C’EST l’épilogue d’un scandale qui aura duré près de dix ans et entaché la réputation d’un ordre – la Légion du Christ – qui fut cher au pape Jean Paul II et reste très introduit au Vatican.

Avec l’" approbation " de Benoît XVI, la congrégation pour la doctrine de la foi a relevé de tout " ministère public ", vendredi 19 mai, le prêtre mexicain Marcial Maciel, 85 ans, fondateur, en 1941, des Légionnaires du Christ. Il est accusé d’abus sexuels commis, dans les années 1940 à 1960, sur de jeunes séminaristes. Il a été invité à " se retirer et mener une vie discrète de prière et de pénitence ".

C’est le symbole d’un catholicisme puissant et conquérant, en Espagne et sur le continent américain (Nord et Sud), qui est ainsi frappé. Marcial Maciel avait réussi à faire d’un petit groupe de catholiques mexicains, élevés au souvenir de la " guerre des cristeros " (chrétiens) contre les révolutionnaires au pouvoir, une congrégation reconnue par le Vatican dès 1965, riche aujourd’hui de 500 prêtres, 2 500 séminaristes, 45 000 laïcs (Regnum Christi, bras séculier de la Légion), de nombreux établissements scolaires et une quinzaine d’universités (deux à Rome, trois au Mexique).

Venues d’adeptes en rupture avec la Légion, les premières plaintes contre le Père Maciel remontaient aux années 1950, mais n’avaient alors rien à voir avec la pédophilie. Un " procès canonique ", mené par le Vatican, l’avait innocenté. En 1997, les accusateurs sont revenus à la charge, cette fois au motif d’abus sexuels. Le Vatican a refusé tout nouveau procès, mais autorisé, en 2001, une " investigation des accusations ", pour reprendre les termes de l’historique de l’affaire publiée vendredi.

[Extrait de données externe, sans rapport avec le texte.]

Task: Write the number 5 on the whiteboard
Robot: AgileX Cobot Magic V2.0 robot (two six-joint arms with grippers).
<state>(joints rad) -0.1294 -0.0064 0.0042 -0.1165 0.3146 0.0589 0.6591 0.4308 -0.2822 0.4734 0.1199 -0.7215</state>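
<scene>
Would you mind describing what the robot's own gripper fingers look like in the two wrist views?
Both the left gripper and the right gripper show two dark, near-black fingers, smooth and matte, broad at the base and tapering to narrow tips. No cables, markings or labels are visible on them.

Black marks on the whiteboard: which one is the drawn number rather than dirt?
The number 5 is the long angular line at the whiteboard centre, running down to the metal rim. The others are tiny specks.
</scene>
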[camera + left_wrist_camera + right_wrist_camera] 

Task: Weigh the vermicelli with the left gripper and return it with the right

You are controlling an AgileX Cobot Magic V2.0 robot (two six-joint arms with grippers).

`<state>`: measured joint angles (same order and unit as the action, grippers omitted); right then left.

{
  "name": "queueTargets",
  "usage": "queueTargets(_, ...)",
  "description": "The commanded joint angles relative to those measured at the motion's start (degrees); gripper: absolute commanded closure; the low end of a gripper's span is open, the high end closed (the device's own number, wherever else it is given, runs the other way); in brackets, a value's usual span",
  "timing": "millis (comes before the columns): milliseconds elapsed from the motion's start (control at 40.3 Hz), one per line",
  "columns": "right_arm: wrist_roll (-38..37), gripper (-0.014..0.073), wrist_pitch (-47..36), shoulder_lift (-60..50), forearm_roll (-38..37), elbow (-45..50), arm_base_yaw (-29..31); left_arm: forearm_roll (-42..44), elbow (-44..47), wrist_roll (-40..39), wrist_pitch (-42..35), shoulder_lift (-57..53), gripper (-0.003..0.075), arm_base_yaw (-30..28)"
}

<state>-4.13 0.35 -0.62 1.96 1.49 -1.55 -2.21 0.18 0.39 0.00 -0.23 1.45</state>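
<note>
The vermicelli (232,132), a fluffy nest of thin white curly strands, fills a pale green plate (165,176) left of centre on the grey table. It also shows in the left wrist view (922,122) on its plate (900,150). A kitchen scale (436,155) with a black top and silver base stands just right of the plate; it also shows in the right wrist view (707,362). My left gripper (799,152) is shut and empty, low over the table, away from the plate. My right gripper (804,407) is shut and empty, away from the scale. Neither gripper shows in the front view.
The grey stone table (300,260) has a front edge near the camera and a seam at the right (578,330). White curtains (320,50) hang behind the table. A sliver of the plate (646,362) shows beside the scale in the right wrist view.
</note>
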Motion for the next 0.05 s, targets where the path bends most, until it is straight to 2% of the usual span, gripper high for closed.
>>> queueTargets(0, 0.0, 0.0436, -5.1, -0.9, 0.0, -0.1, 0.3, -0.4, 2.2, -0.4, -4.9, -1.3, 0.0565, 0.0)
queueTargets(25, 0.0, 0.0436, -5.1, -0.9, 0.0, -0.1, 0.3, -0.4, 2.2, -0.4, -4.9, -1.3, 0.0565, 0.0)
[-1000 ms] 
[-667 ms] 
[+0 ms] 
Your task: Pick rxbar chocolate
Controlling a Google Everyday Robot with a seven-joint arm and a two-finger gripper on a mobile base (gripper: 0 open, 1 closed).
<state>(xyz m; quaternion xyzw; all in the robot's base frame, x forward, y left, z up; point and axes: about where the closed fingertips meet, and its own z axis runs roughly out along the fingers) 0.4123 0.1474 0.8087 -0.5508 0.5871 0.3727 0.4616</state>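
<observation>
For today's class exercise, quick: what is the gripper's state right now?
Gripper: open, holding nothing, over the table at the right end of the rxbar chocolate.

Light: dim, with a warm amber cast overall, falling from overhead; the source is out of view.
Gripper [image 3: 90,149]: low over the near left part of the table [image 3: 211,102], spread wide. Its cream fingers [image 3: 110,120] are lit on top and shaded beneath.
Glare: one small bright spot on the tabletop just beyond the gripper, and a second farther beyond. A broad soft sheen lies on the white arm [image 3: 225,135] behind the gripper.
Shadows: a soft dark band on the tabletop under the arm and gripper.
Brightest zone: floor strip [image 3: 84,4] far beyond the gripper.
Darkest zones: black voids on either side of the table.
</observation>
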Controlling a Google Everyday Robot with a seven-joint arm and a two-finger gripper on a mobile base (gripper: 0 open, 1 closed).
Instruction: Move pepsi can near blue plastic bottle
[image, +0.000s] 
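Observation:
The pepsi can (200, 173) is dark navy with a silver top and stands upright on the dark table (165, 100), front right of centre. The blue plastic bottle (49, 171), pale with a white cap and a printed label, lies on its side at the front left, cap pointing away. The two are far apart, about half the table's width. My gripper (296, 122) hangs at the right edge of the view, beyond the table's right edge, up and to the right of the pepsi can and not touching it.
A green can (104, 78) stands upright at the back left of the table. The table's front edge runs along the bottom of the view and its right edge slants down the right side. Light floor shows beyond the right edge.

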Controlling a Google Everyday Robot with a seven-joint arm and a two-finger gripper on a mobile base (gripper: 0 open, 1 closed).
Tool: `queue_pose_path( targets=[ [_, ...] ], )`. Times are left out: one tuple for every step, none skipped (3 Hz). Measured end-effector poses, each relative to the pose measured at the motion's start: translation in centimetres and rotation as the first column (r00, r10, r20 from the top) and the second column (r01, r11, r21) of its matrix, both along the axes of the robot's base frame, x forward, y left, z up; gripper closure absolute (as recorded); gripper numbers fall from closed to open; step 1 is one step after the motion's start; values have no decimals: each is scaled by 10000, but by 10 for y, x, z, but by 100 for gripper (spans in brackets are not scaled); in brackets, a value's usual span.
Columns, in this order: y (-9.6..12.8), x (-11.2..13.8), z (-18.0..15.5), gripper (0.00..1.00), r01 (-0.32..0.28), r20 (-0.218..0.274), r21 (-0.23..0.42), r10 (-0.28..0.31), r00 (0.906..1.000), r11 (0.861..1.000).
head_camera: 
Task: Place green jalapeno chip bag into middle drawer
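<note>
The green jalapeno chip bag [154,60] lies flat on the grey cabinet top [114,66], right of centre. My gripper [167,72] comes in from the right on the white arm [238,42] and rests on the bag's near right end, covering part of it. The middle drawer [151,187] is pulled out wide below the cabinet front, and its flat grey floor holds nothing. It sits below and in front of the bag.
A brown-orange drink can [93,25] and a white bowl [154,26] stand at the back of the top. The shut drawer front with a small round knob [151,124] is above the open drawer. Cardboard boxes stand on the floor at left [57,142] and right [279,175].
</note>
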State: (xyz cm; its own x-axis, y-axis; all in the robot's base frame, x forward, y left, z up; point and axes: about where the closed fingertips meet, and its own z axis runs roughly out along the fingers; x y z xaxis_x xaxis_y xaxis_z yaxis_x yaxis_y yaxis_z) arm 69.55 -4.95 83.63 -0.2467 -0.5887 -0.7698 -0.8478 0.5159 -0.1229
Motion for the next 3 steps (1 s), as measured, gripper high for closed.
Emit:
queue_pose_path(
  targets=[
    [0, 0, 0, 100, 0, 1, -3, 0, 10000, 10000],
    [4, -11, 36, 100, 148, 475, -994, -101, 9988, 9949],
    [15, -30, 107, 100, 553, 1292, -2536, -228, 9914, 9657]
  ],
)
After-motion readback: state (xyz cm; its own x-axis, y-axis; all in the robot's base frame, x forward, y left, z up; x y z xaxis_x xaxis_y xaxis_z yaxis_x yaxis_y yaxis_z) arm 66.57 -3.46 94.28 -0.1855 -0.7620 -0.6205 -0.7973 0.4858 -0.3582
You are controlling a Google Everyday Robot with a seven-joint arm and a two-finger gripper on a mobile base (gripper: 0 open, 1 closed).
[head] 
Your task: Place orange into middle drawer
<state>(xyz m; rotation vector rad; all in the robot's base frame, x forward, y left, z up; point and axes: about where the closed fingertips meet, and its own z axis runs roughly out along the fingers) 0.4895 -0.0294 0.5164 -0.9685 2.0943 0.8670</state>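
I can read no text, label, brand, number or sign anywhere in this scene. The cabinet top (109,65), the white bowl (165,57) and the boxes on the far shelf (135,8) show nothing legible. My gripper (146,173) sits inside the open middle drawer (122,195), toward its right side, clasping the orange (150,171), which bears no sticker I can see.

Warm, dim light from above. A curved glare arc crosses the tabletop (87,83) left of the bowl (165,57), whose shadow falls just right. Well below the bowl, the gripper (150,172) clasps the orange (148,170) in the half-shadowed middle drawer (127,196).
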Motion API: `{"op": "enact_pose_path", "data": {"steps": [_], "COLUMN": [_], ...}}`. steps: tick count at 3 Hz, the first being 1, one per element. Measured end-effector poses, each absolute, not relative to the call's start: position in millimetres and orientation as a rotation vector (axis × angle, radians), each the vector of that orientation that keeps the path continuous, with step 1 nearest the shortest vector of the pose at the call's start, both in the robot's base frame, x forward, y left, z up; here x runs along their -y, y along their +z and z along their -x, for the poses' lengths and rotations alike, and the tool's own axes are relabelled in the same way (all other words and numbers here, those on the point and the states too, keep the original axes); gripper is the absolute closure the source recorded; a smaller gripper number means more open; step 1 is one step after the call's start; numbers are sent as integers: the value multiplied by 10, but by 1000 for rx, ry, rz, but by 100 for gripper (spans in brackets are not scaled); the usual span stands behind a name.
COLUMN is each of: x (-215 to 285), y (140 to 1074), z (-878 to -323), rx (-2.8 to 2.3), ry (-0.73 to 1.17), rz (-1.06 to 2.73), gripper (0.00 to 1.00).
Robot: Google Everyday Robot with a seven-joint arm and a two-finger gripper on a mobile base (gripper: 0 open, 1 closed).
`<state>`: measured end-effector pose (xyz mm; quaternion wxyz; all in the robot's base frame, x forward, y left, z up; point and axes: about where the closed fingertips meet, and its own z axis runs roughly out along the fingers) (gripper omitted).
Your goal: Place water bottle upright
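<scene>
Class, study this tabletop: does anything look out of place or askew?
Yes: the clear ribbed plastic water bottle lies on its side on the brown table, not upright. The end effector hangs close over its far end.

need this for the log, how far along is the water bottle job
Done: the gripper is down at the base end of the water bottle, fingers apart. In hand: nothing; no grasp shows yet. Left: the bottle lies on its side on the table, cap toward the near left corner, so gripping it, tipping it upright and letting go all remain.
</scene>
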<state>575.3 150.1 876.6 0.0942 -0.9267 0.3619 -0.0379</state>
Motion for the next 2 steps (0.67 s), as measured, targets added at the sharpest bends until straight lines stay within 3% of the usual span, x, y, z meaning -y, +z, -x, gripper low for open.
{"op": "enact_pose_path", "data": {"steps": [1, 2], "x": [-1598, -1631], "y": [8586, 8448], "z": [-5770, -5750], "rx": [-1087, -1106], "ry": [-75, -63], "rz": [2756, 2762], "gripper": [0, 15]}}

C’est ce dossier de la Congrégation de la doctrine de la foi, alors dirigée par le cardinal Ratzinger, futur Benoît XVI, qui vient d’aboutir à une sanction aussi grave. SOUTENU PAR JEAN PAUL II Vénéré par les Légionnaires comme un saint vivant, le Père Maciel n’a jamais cessé de proclamer son innocence. " Devant Dieu, affirmait-il en avril 2002, je déclare catégoriquement que ces accusations sont fausses. Je n’ai jamais eu le genre de comportement abominable dont on m’accuse.

" En janvier 2005, il avait toutefois renoncé à la direction de l’ordre au profit d’Alvaro Corcuera, un autre prêtre mexicain. Ce soupçon de pédophilie avait reçu d’autant plus d’écho que les Légionnaires sont souvent mis en cause pour leur volonté d’endoctrinement des jeunes garçons et la sévérité quasi militaire de leur discipline.

Mais Jean Paul II, qui appréciait leur efficacité dans son programme de " nouvelle évangélisation " du monde, n’avait jamais ménagé son soutien à la Légion et à son fondateur, louant encore peu de temps avant sa mort, " la paternelle affection et l’expérience " du Père Maciel. Dans un tel contexte, le choix de la clarté qui vient d’être fait par Benoît XVI n’en est que plus significatif.